> **Your task**
When you reach the line containing "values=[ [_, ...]" in the entries below, begin reproducing lines exactly, and stop once the line containing "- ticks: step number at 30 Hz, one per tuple" is done.

> **Data**
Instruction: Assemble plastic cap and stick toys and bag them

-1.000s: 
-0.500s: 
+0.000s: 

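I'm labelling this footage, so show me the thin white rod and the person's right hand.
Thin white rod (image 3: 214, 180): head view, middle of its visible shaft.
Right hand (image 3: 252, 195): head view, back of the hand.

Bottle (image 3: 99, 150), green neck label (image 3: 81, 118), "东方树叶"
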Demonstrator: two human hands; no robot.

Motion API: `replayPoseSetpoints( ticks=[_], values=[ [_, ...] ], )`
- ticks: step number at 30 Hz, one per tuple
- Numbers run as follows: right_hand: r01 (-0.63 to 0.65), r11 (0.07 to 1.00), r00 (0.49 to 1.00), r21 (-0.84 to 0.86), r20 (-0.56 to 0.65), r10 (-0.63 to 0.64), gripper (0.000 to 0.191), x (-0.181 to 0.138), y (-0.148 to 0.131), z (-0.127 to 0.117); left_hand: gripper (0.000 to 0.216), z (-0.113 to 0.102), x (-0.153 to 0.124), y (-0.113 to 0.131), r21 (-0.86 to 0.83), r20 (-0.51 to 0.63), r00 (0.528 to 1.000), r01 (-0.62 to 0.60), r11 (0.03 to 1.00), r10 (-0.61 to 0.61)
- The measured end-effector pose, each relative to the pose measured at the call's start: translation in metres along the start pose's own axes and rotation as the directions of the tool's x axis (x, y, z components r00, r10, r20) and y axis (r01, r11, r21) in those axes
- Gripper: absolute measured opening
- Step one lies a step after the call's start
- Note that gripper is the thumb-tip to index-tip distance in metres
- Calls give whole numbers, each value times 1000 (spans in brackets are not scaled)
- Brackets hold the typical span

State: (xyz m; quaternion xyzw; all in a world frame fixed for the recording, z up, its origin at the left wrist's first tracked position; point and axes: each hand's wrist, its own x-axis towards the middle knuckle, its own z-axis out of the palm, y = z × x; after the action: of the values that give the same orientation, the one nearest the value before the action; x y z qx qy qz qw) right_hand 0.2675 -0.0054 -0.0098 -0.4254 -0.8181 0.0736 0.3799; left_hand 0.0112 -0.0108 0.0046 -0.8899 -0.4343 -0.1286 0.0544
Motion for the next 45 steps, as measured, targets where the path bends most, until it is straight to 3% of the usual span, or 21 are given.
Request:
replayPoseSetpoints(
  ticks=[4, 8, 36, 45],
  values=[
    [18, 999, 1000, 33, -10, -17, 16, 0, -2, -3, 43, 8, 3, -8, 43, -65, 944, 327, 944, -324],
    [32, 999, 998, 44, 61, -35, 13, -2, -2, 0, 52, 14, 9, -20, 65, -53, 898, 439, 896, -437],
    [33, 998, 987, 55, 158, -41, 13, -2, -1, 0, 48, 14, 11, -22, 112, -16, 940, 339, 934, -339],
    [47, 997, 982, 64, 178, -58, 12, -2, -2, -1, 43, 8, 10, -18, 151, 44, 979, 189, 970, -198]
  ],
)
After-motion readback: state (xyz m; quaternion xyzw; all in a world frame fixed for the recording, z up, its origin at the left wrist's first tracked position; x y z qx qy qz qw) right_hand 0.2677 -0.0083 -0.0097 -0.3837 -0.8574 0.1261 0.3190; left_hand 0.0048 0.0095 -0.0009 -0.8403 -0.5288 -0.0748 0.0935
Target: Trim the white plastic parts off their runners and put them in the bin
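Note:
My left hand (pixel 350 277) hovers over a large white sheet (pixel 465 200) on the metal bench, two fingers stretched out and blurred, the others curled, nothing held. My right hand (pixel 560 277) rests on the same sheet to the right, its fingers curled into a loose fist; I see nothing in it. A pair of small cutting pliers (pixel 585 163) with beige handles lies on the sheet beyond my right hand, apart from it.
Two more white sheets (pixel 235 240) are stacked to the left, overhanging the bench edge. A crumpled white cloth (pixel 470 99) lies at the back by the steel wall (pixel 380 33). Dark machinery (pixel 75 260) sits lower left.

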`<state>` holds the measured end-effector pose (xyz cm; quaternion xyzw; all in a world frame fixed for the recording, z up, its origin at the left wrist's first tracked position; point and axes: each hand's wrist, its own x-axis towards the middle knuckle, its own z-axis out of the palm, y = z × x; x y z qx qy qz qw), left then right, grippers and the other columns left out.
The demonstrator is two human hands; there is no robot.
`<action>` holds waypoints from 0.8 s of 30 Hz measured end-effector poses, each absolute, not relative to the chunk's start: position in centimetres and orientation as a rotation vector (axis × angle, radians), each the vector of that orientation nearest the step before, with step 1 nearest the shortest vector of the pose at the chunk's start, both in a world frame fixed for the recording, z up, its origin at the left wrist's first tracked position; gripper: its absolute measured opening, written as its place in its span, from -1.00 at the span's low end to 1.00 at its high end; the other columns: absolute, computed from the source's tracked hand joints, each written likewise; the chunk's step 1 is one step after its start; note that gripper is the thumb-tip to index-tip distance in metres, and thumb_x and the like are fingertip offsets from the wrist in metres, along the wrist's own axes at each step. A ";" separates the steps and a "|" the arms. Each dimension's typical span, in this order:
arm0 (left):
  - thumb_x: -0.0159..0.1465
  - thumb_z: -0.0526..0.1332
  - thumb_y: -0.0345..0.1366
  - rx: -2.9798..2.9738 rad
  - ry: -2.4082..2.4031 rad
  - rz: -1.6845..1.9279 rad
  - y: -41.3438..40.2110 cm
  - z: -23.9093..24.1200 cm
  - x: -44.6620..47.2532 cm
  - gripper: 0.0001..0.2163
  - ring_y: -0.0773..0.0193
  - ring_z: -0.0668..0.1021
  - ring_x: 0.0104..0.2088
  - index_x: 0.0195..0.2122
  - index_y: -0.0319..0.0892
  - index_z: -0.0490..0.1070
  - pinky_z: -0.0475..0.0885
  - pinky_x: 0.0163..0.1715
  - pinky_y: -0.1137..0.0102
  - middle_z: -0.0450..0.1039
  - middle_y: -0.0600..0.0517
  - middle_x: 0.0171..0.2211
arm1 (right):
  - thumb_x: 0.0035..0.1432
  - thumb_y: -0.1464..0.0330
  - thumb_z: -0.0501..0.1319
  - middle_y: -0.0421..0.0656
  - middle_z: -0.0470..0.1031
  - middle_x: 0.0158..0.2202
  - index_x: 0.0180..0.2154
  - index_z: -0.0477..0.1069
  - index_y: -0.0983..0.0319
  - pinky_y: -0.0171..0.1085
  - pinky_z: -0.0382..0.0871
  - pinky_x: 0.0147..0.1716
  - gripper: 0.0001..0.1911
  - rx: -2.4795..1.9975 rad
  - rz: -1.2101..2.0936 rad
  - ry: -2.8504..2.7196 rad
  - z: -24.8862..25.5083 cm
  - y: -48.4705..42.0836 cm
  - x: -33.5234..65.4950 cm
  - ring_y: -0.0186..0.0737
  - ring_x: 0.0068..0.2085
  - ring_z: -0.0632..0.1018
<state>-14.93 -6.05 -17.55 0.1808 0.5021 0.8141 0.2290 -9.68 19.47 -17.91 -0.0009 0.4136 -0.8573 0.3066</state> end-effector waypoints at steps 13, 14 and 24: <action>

> **Task answer**
Motion API: `replayPoseSetpoints( ticks=[_], values=[ [_, ...] ], )`
- ticks: step number at 30 Hz, one per tuple

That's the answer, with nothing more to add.